Würde der Schutzsuchenden im Fokus
Bischof Christian Stäblein, Beauftragter der EKD für Flüchtlingsfragen, betonte gegenüber der „Rheinischen Post“, dass die Würde der Schutzsuchenden der Maßstab jeder Entscheidung sein müsse. Er verwies auf die biblische Tradition, die von einem Gott erzählt, der an der Seite derer steht, die aus Not fliehen.
Kritik an geplanten regelungen
Stäblein kritisierte, dass die geplanten Regelungen tief in das Leben von Geflüchteten eingreifen. Besonders die Unterbringung von Familien und Kindern in speziellen Einrichtungen mit starken Einschränkungen oder gar Haft widerspreche dem christlichen Menschenbild und dem Gebot der Humanität. Er hob hervor, dass Artikel 1 des Grundgesetzes, der die unantastbarkeit der Menschenwürde garantiert, für alle gleichermaßen gilt.

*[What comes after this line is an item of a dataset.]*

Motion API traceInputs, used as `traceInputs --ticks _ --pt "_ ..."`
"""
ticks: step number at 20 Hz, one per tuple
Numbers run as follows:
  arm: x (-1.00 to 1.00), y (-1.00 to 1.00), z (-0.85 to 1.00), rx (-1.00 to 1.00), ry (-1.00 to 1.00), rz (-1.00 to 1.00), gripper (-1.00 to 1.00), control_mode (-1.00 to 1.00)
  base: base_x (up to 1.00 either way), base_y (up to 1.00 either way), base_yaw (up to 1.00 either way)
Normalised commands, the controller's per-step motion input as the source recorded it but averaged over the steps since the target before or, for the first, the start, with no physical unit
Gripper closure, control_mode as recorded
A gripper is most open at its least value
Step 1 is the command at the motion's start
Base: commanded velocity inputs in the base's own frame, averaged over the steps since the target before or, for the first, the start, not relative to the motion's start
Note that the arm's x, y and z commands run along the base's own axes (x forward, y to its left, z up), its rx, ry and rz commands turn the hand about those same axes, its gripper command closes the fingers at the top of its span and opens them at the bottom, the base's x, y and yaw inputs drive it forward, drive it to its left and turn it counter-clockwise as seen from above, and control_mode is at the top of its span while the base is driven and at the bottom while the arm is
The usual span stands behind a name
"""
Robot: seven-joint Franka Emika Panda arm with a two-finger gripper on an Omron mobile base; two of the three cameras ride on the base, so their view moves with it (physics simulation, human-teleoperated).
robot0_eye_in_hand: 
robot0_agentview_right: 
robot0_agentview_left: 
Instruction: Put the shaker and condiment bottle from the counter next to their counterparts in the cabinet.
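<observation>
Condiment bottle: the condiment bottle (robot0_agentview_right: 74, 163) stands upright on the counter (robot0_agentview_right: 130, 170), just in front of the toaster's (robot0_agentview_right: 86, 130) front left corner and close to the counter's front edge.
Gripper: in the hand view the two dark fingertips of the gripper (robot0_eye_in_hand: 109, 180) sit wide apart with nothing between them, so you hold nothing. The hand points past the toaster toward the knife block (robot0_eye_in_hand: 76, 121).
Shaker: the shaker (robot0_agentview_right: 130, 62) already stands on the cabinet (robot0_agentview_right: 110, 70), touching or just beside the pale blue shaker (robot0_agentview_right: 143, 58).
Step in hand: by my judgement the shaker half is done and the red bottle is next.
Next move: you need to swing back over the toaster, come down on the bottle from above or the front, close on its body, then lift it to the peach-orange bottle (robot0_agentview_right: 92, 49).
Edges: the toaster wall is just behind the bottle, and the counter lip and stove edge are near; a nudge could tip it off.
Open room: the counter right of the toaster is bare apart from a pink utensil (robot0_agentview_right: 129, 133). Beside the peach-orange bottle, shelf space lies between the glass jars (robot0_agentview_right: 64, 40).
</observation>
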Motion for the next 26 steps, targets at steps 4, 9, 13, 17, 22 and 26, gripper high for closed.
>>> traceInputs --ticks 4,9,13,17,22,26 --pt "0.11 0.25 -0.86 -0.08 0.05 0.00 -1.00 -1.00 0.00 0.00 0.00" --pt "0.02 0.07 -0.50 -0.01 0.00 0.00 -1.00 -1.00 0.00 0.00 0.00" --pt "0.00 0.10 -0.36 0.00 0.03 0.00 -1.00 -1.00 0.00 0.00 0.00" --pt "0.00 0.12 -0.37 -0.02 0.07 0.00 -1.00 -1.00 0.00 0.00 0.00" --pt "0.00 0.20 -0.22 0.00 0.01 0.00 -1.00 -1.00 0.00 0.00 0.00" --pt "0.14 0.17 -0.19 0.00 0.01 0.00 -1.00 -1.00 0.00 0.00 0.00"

Unterstützung für frühere Arbeitserlaubnis
Gleichzeitig sprach sich Stäblein für die Pläne von Innenminister Alexander Dobrindt (CSU) aus, Asylsuchenden eine Arbeitserlaubnis nach drei Monaten zu gewähren. Er begrüßte diese Entscheidung und betonte die Wichtigkeit der praktischen umsetzung.